Aim of the task: Leaving out the pictures, return word for word the stretch of entries below from the line holding "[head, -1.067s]" through the line holding "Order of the".

■ ■ ■ ■ ■

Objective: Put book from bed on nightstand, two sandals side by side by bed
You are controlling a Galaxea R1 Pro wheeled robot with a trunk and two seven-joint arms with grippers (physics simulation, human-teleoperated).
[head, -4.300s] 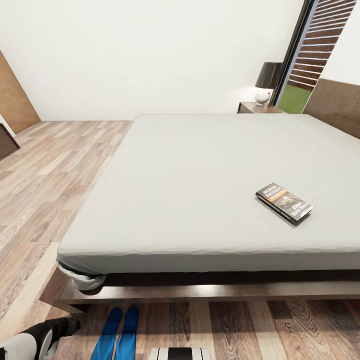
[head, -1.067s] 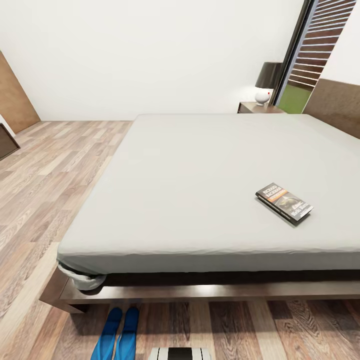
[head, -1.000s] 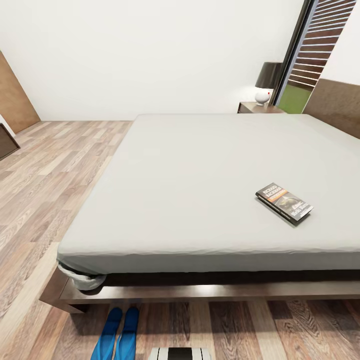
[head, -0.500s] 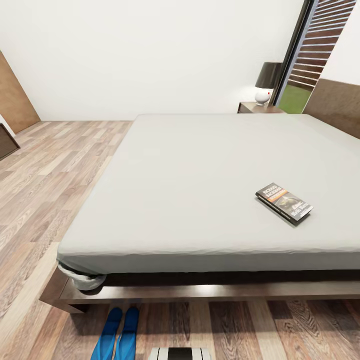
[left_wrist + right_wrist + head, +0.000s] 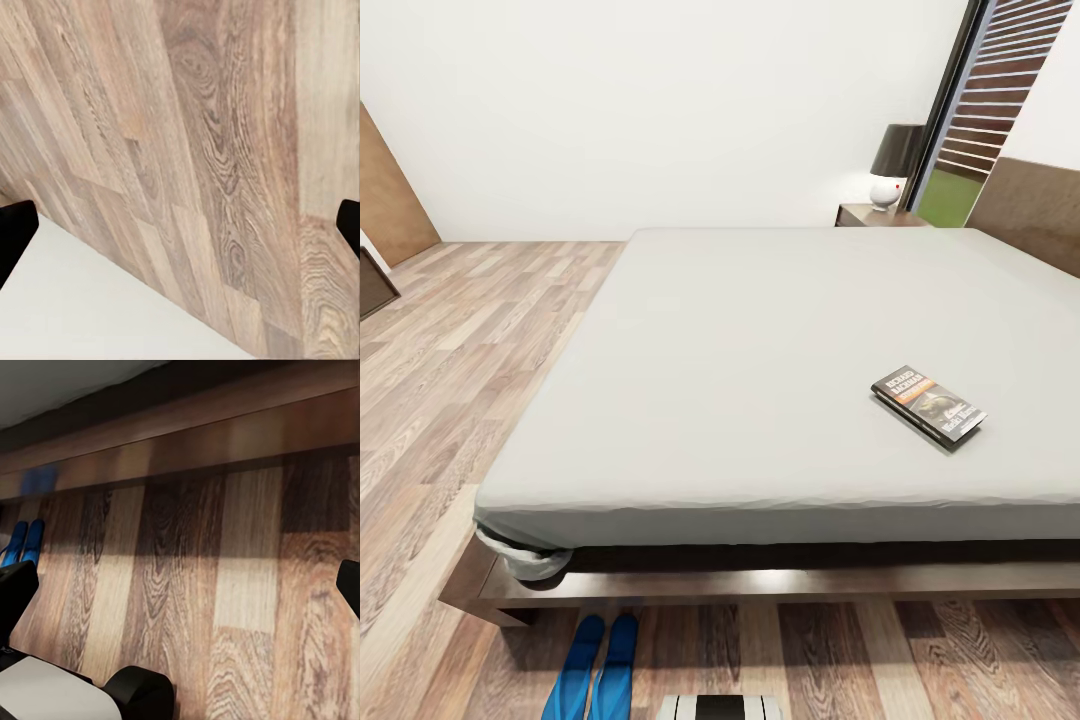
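Book flat on bed, toward right side, long axis diagonal; right arm judged nearer. Left claw and right claw both spread apart, empty, over floor.

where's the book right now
In the head view the book lies flat on the bed, toward the right side of the mattress and nearer its front edge than the nightstand at the far corner.
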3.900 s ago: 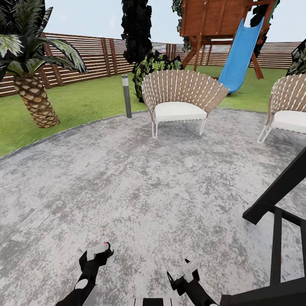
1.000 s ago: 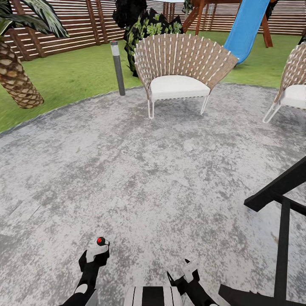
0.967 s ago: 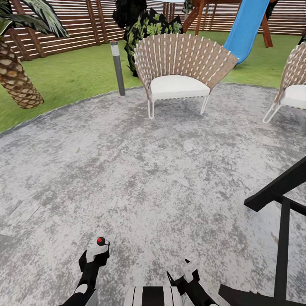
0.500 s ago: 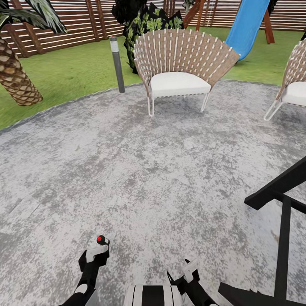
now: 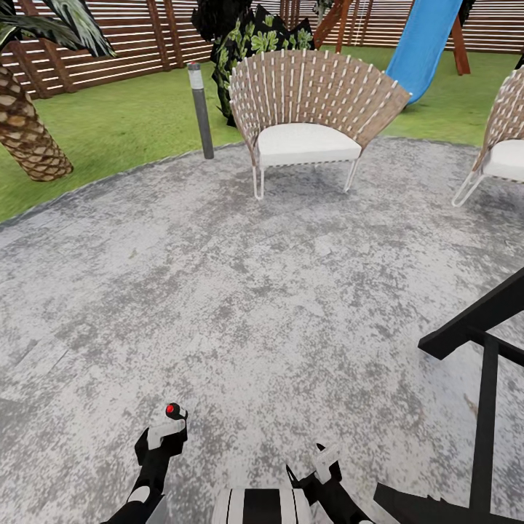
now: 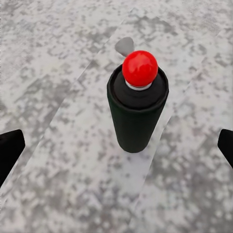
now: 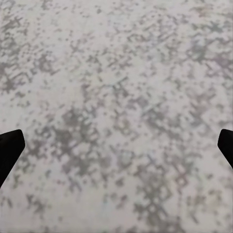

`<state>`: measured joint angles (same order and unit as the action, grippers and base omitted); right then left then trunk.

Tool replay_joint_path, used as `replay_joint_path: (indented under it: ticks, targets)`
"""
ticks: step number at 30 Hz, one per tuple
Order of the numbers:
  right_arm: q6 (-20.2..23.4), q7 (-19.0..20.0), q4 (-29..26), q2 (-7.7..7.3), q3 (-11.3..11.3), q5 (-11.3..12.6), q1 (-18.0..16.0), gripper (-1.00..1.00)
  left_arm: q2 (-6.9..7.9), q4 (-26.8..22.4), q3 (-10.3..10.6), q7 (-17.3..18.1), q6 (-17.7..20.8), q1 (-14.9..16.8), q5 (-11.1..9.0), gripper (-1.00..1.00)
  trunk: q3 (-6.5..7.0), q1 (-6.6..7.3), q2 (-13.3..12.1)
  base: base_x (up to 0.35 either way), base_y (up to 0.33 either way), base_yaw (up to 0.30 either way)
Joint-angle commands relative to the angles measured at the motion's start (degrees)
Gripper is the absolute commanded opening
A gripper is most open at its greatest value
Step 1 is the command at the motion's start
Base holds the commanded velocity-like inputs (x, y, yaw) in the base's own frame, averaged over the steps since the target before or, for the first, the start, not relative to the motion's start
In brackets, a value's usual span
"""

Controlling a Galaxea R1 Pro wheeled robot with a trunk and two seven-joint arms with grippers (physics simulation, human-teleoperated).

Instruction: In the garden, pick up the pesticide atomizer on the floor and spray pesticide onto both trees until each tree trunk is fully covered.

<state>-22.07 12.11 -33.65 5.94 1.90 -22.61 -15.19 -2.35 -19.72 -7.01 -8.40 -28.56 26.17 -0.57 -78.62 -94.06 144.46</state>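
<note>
Atomizer (image 6: 137,109) stands upright on the floor (image 6: 58,160), a dark cylinder with a red ball top (image 6: 140,68), apart from both fingers (image 6: 8,150) of the left gripper (image 5: 161,435), which is spread wide and holds nothing. From the head camera the red top shows just beyond that gripper. Judged: small, rigid and light, with smooth round walls that may slip and a narrow base that tips if nudged; best taken mid-body, below the collar, leaving the ball free for spraying. Right gripper (image 5: 323,466) near the atomizer, over bare paving, also spread and empty. Chair (image 5: 309,124), lamp post (image 5: 200,109) and palm (image 5: 29,138) well beyond the atomizer; black frame (image 5: 480,378) off to its right.
</note>
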Motion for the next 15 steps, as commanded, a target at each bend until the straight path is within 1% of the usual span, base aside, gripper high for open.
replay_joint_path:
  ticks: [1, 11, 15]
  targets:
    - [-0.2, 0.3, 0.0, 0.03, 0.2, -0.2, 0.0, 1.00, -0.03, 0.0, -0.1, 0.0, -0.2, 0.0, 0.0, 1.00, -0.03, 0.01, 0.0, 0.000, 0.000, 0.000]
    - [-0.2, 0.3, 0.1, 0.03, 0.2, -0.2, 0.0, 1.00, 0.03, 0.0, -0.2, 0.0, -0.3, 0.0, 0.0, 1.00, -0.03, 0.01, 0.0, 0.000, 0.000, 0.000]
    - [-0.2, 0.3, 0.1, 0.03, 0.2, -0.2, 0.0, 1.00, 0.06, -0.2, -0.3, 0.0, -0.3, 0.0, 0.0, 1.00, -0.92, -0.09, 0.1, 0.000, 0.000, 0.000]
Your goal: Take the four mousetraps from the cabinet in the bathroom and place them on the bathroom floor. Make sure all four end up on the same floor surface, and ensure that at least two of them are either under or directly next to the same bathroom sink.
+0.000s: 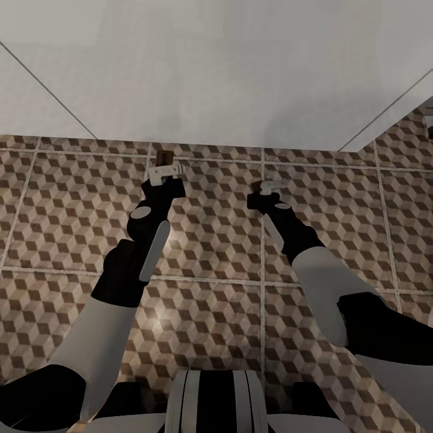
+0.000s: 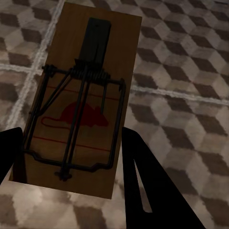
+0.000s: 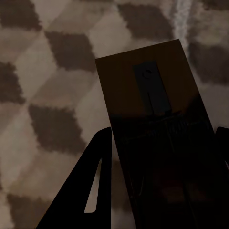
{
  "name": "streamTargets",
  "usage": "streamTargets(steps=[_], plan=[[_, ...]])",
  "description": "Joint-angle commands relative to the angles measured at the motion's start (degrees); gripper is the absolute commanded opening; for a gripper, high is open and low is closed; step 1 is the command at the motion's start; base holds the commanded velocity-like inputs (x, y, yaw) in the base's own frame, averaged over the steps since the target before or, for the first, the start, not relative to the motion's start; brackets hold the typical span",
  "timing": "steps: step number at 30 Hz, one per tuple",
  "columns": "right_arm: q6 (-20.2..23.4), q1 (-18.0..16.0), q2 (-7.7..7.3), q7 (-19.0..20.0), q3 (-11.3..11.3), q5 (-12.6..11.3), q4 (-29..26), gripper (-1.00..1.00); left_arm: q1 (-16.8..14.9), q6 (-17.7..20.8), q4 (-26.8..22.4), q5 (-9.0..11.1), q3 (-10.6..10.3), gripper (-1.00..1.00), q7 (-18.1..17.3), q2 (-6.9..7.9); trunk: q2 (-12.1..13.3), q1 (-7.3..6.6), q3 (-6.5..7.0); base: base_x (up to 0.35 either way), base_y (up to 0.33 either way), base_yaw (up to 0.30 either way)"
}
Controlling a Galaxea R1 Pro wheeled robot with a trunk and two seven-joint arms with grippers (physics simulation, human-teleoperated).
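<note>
The bathroom floor (image 1: 216,240), with its brown-and-beige cube tiles, spreads across the middle and lower part of the head view, meeting a white wall or fixture (image 1: 216,66) along the upper third. Both arms reach forward over the tiles toward that edge.

The left gripper (image 1: 163,172), left of centre in the head view, has its jaws clenched on a mousetrap (image 2: 78,102). The left wrist view shows the board between the two dark fingers, red mouse mark and wire spring facing the camera. The right gripper (image 1: 269,187), right of centre, likewise grips a second mousetrap (image 3: 157,129) across its width; that trap sits in deep shadow, close above the tiles.

The step in hand looks like setting both traps down. To do it well, each arm should probably lower until its board lies flat on the tiles before the jaws release, so neither trap drops or flips. No sink can be identified here, so whether this spot counts as beside one cannot be judged.
</note>
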Motion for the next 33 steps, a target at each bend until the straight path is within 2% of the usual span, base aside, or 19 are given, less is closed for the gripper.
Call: streamTargets(steps=[1,5,10,20,33], plan=[[0.2,0.0,-0.04,-0.2,0.3,-0.3,-0.1,-1.00,0.0,0.2,-0.1,0.4,-0.1,-1.00,0.6,0.02,0.0,-0.01,-0.03,0.000,0.000,0.000],[-0.1,0.0,-0.04,-0.1,0.4,-0.3,0.0,-1.00,0.0,0.2,-0.1,0.4,-0.1,-1.00,0.6,0.02,0.0,-0.01,-0.03,0.000,0.000,0.000],[-3.0,0.0,-0.05,-0.1,0.4,-0.4,0.0,-1.00,0.0,0.2,-0.1,0.4,-0.1,-1.00,0.6,0.02,0.0,-0.01,-0.03,0.000,0.000,0.000],[-5.5,0.0,-0.08,-0.1,0.6,-0.5,-0.1,-1.00,0.8,0.2,-0.1,0.4,-0.1,-1.00,0.6,0.02,0.0,-0.01,-0.03,0.000,0.000,0.000],[-5.7,0.0,-0.04,-0.3,0.6,-0.2,-0.1,-1.00,1.4,0.1,0.0,0.4,-0.1,-1.00,0.6,0.02,0.0,-0.01,-0.03,0.000,0.000,0.000]])
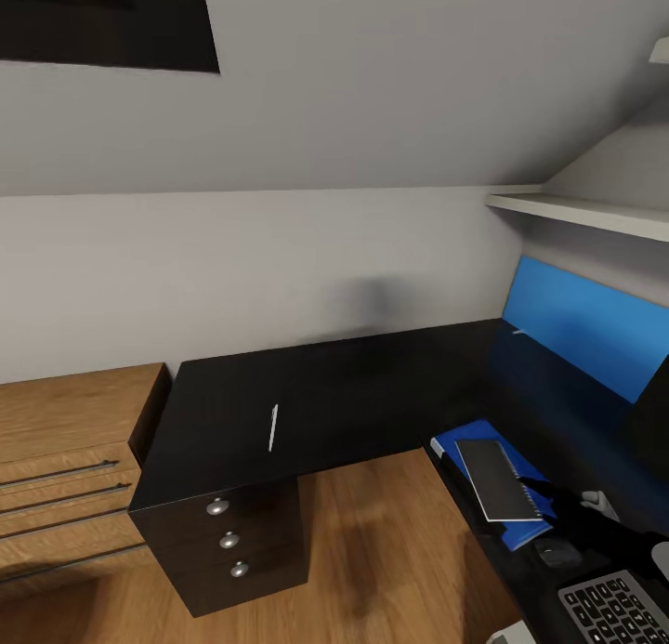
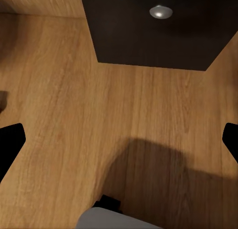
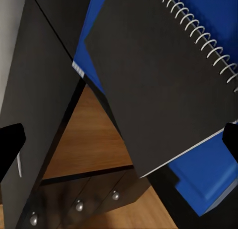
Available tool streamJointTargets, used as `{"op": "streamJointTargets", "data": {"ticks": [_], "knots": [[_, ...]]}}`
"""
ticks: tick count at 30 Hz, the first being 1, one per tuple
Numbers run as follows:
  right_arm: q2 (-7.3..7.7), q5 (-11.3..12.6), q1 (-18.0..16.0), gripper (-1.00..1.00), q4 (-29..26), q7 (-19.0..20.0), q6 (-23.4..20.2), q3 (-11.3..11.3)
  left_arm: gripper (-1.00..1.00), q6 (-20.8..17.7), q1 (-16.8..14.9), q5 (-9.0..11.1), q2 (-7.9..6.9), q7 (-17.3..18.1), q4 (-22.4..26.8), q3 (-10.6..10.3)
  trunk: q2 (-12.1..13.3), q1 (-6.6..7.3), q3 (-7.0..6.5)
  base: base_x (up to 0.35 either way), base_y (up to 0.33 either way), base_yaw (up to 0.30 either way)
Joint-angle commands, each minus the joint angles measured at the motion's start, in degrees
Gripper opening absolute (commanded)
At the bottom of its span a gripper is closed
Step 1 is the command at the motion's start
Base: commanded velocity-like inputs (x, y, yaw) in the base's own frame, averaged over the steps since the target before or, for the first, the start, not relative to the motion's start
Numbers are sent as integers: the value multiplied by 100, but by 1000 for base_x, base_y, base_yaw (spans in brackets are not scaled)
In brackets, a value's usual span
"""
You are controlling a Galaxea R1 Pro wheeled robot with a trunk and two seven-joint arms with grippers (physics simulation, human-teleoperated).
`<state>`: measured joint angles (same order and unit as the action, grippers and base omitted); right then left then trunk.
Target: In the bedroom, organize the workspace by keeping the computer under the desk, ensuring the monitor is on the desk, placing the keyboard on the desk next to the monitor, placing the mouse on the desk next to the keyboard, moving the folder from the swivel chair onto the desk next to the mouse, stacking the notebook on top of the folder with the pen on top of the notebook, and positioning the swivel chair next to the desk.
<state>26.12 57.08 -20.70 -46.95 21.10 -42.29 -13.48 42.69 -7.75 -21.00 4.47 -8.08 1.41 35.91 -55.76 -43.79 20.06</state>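
Large L-shaped desk (image 1: 372, 384), black top, blue back panel (image 1: 581, 323) along its right wing, black three-drawer pedestal (image 1: 232, 542) with round silver knobs under its left end.

Very slim pale pen (image 1: 273, 427): lies flat on the left wing of the desktop, above the pedestal, long axis running near to far with the far end tipped slightly right. Well apart from the other desk items.

Thin bright blue rectangular folder (image 1: 483, 440): flat on the right wing, near the inner corner of the L, long axis running from far-left to near-right.

Thin dark grey spiral-bound notebook (image 1: 497, 481): lies on the folder, slightly smaller, wire binding along its right edge, long axis roughly parallel to the folder's.

Right gripper (image 1: 557, 505): dark, hard to make out against the black top; it sits at the notebook's near-right corner, whether touching it cannot be told. In the right wrist view its two black fingertips (image 3: 10, 144) stand wide apart at either edge with the notebook (image 3: 163, 90) and folder (image 3: 208, 174) beyond them, nothing pinched.

Small dark mouse-like object (image 1: 557, 554): just near of the folder, indistinct.

Flat black keyboard (image 1: 613, 611) with pale key markings: cut off at the near-right corner.

Left gripper (image 2: 119, 140): fingers spread, empty, over the wooden floor (image 2: 64, 120) beside the pedestal.

Light wooden drawer cabinet (image 1: 65, 477): left of the desk.
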Motion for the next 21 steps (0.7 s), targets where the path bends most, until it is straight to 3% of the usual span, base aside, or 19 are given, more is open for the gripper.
{"op": "streamJointTargets", "data": {"ticks": [1, 21], "knots": [[2, -5, -5, 100, 1, 17, -34, -14, 100, 11, -4, -62, 2, -54, 0, 12, -5, 0, 7, 0, 0, 0], [16, 0, -5, 100, 1, 22, -34, -14, 100, 11, -5, -60, 2, -62, 0, 12, 757, 417, -334, 0, 0, 0]]}}
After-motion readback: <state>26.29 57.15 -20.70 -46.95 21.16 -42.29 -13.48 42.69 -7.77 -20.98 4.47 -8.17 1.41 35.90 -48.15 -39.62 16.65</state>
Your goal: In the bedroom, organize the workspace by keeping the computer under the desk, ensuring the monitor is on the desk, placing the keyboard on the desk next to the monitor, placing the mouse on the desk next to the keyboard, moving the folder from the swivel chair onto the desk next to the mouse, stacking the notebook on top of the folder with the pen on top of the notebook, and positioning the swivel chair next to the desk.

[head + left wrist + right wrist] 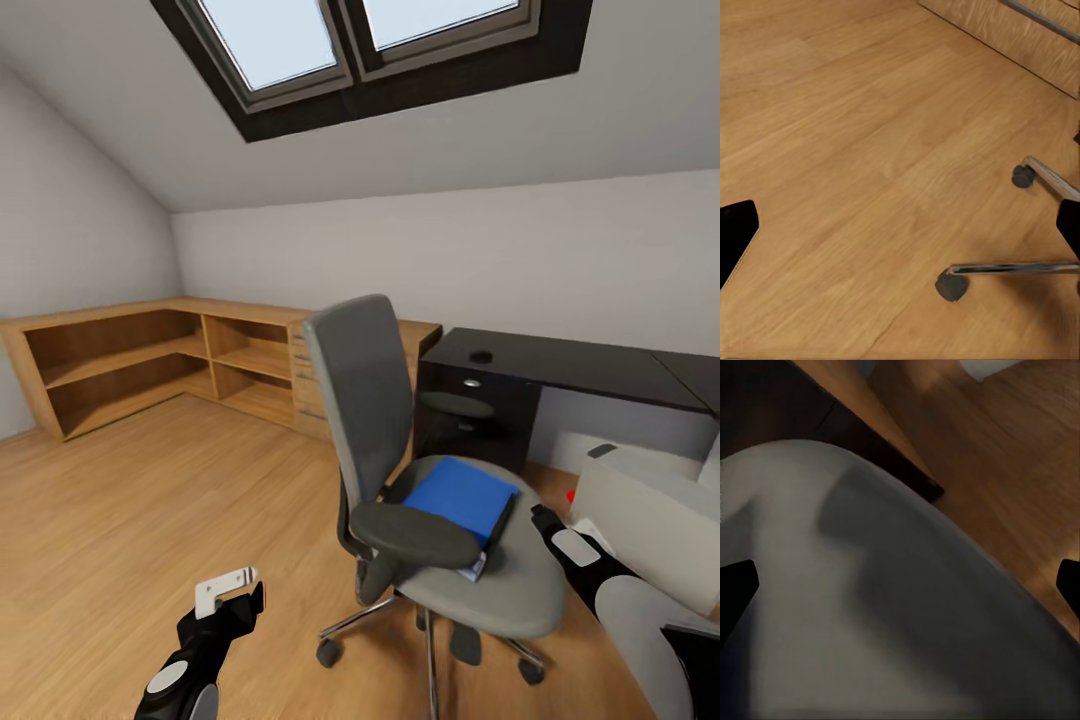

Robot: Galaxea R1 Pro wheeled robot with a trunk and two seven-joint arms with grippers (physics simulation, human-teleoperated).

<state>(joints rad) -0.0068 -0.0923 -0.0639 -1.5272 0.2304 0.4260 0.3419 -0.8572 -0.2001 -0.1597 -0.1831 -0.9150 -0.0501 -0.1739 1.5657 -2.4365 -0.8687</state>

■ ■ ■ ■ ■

Your response:
[head, -1.067s] 
[head, -1.000s] 
[head, -0.500s] 
[left_wrist + right_wrist + head, +0.000s] 
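Book flat on bed, toward right side, long axis diagonal; right arm judged nearer. Left claw and right claw both spread apart, empty, over floor.

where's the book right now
In the head view the book lies flat on the bed, toward the right side of the mattress and nearer its front edge than the nightstand at the far corner.
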3.900 s ago: 
1.000 s ago: 
0.967 s ago: 
0.500 s ago: 
now: 
now: 
now: 

`<state>`: measured joint angles (same order and unit as the action, grippers and base omitted); right then left then trunk.

Tool replay_joint_path, used as `replay_joint_path: (indented under it: ticks, targets)`
"""
ticks: step number at 30 Hz, one per tuple
Order of the numbers:

The output has been given in full.